You have full access to this open access chapter, Download conference paper PDF
Similar content being viewed by others
Keywords
1 Introduction
Over the last decades, we have seen tremendous progress in the area of 3D reconstruction, enabling us to reconstruct large scenes at a high level of detail in little time. However, the resulting 3D representations only describe the scene at a geometric level. They cannot be used directly for more advanced applications, such as a robot interacting with its environment, due to a lack of semantic information. In addition, purely geometric approaches are prone to fail in challenging environments, where appearance information alone is insufficient to reconstruct complete 3D models from multiple views, for instance, in scenes with little texture or with complex and fine-grained structures.
At the same time, deep learning has led to a huge boost in recognition performance, but most of this recognition is restricted to outputs in the image plane or, in the best case, to 3D bounding boxes, which makes it hard for a robot to act based on these outputs. Integrating learned knowledge and semantics with 3D reconstruction is a promising avenue towards a solution to both these problems. For example, the semantic 3D reconstruction techniques proposed in recent years, e.g. [9], jointly optimize the 3D structure and semantic meaning of a scene and semantic SLAM methods add semantic annotations to the estimated 3D structure. Another recent step in this direction [5] shows that semantic and geometric relationships can be learned end-to-end from data as variational priors. Learning formulations of depth estimation, such as in [6], show the promises of integrating single-image cues into multi-view reconstruction and, in principle, allow the integration of depth estimation and recognition in a joint approach.
The goal of the 3DRMS workshop was to explore and discuss new ways for integrating techniques from 3D reconstruction with recognition and learning. In order to support work on questions related to the integration of 3D reconstruction with semantics, the workshop featured a semantic reconstruction challengeFootnote 1.
In this paper we will first present the challenge objectives and introduce datasets available for training, testing and validation of considered semantic reconstruction methods. Next, received submissions will be described, performance evaluation criteria defined and finally quantitative results will be compared and discussed.
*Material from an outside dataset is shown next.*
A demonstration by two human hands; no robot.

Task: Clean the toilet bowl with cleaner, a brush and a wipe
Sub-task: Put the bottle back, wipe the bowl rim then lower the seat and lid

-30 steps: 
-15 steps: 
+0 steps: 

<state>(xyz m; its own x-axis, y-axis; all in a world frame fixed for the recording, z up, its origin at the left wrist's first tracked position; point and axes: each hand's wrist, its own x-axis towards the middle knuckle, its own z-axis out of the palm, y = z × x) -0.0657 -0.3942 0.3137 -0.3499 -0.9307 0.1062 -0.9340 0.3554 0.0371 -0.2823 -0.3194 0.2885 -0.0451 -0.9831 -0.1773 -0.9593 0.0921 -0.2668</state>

2 Reconstruction Challenge
The challenge dataset was rendered from a drive through a semantically-rich virtual garden scene with many fine structures. Virtual models of the environment allowed us to provide exact ground truth for the 3D structure and semantics of the garden and rendered images from virtual multi-camera rig, enabling the use of both stereo and motion stereo information. The challenge participants submitted their result for benchmarking in one or more categories: the quality of the 3D reconstructions, the quality of semantic segmentation, and the quality of semantically annotated 3D models. Additionally, a dataset captured in a real garden from moving robot was available for validation.
2.1 Objectives
Given a set of images and their known camera poses, the goal of the challenge was to create a semantically annotated 3D model of the scene. To this end, it was necessary to compute depth maps from the images and then fuse them together (potentially while incorporating information from the semantics) into a single 3D model.
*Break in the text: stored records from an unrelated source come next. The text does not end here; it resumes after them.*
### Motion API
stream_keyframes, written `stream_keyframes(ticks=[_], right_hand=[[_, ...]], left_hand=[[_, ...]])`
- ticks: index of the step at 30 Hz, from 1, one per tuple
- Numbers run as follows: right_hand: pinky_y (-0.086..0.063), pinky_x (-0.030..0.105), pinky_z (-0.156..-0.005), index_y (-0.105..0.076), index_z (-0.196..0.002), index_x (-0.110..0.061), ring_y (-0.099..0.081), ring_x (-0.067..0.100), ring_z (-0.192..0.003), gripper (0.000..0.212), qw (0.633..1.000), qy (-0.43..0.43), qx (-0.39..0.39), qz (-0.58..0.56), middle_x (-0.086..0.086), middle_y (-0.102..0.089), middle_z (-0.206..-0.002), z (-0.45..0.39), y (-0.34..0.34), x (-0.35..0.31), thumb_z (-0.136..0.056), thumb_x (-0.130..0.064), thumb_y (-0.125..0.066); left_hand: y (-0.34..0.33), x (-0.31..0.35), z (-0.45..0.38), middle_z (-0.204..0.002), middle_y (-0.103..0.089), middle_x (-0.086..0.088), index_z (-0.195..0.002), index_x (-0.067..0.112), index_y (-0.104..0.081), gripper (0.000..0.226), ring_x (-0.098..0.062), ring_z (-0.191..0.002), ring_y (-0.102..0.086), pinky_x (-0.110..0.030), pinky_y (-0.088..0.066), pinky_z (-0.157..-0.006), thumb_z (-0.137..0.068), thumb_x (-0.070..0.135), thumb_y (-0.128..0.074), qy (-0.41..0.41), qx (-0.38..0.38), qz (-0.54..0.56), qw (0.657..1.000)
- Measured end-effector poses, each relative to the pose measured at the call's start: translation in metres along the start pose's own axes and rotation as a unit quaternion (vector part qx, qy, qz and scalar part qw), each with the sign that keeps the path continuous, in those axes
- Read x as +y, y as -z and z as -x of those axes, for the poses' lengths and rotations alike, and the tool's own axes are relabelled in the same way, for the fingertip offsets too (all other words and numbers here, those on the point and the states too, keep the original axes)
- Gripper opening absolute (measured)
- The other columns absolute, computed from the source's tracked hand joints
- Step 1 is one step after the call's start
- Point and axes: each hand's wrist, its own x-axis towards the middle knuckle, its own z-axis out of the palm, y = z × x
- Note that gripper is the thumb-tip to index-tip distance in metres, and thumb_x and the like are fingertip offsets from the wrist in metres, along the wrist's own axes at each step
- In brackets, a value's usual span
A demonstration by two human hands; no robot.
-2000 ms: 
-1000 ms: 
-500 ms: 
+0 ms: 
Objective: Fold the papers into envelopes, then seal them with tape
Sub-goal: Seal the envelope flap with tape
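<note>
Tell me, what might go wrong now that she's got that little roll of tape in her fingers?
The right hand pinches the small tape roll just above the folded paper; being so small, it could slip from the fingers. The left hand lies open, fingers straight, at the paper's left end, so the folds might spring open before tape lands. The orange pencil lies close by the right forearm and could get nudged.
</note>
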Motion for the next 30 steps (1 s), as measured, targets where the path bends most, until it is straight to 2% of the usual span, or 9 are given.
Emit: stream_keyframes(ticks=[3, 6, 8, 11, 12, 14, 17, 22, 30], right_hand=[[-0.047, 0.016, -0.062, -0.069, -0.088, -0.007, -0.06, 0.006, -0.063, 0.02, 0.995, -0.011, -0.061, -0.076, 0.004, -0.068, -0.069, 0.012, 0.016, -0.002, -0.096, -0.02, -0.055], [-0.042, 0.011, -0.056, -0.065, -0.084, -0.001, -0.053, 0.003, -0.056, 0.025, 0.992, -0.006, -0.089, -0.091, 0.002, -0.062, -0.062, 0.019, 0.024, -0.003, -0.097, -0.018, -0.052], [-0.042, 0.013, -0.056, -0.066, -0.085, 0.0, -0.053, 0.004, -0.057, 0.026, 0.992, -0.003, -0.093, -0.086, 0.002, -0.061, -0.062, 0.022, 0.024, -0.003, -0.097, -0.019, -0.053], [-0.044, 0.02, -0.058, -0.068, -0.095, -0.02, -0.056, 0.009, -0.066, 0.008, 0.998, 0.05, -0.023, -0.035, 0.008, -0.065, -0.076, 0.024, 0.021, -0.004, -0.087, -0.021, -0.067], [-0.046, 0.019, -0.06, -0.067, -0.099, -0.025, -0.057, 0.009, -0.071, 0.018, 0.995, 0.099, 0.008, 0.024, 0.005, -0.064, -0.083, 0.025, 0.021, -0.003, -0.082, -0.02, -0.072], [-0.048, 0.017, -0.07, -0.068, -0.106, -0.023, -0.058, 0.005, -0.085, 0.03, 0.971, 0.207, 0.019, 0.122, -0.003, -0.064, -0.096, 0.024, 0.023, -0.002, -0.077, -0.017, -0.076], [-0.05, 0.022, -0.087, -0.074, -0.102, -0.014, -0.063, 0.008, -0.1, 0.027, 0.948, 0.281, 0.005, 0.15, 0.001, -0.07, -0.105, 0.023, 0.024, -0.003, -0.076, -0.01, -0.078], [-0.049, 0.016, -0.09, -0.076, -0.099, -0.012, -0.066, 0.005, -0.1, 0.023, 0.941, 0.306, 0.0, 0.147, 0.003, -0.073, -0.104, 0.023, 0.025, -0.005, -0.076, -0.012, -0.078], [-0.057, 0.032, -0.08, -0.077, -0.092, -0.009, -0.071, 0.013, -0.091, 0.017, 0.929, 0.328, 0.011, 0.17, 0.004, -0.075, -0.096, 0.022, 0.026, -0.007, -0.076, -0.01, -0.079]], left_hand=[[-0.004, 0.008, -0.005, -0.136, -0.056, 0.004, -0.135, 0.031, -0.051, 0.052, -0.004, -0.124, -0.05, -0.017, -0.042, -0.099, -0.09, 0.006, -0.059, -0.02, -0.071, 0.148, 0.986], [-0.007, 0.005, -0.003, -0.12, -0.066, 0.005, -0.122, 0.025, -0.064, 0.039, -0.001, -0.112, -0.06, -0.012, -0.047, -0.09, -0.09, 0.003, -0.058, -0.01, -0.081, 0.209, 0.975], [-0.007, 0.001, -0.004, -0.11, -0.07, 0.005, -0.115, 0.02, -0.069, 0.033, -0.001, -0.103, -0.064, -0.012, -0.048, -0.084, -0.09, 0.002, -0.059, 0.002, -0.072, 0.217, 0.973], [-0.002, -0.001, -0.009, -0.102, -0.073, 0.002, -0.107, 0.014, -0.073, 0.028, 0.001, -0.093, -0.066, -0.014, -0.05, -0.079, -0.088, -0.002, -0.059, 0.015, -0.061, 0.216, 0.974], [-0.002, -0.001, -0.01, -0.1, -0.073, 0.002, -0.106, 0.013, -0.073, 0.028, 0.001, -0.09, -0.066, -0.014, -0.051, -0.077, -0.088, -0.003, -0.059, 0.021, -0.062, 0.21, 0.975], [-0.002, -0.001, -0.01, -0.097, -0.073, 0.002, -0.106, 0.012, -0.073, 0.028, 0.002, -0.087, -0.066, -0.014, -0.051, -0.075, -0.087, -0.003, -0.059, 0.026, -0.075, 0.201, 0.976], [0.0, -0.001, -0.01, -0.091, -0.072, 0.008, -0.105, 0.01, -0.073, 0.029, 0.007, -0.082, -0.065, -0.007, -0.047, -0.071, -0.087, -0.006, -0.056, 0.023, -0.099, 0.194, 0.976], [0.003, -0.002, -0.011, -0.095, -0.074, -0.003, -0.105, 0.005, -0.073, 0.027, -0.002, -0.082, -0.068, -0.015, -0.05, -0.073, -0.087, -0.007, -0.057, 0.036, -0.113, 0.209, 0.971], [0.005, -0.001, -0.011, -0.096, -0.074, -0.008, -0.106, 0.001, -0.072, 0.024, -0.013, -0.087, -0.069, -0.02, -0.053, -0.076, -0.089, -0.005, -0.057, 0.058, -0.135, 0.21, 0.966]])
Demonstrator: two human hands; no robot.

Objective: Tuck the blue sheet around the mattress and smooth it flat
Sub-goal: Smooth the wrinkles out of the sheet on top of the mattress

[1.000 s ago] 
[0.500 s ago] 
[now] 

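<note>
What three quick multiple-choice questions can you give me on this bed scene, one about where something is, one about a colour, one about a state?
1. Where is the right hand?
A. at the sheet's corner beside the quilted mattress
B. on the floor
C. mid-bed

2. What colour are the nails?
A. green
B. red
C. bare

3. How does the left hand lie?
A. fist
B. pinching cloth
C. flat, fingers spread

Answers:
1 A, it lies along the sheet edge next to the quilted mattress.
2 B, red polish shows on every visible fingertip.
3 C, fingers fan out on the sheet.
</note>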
What we consider particularly challenging is the complex geometric structure of objects in the outdoor scenes we ask participants to reconstruct in 3D. Unlike scenes of man-made environments (indoor, urban, road-side) with certain degree of regularity of seen surfaces, a typical outdoor scene will have trees and plants with fine structures such as leaves, stems or branches, which are thin and notoriously hard to represent accurately. In real conditions those are also inherently non-rigid objects, e.g. grass moving in wind, which requires robust matching procedures to cope with small moving object parts. We hoped the participants would come up with representations or priors that will adapt to different objects’ geometry based on their semantic class to handle such difficulties.
3 Garden Dataset
Three groups of data were provided for the challenge, see Fig. 3 for sample images.
Synthetic training sequences consist of 20k calibrated images with their camera poses, ground truth semantic annotations, and a semantically annotated 3D point cloud of 4 different virtual gardens.
Synthetic testing sequence consists of 5k calibrated images with their camera poses from 1 virtual garden.
Real-world validation sequence consists of 300 calibrated images with their camera poses from 1 real garden.
Semantic labels of objects distinguished are the following, with color code in brackets: Grass (light green), Ground (brown), Pavement (grey), Hedge (ochre), Topiary (cyan), Rose (red), Obstacle (blue), Tree (dark green), Background (black).
All data are available from the git repository https://gitlab.inf.ed.ac.uk/3DRMS/Challenge2018, where also details on the file formats can be found.
3.1 Synthetic Garden Data
We have randomly generated 5 virtual gardens (square 12 m \(\times \) 12 m) and rendered them using Blender, similar to Nature dataset [14]. The camera trajectories were generated to simulate a robot moving through the garden, moving on smooth trajectories, occasionally stopping and turning on spot, as shown in Fig. 1. At each waypoint 10 views were rendered from a virtual camera rig, which has pentagonal shape, with a stereo camera pair on each side as in Fig. 2. Fine-grained details, such as grass and leaves, were generated on the fly during rendering. Details on dataset generation can be found in [2].
3.2 Real Garden Data
The real dataset for the the 3DRMS challenge was collected in a test garden at Wageningen University Research Campus, Netherlands, which was built specifically for experimentation in robotic gardening. A validation sequence based on test_around_garden scenario with 124 frames from the previous year dataset was adopted for this year.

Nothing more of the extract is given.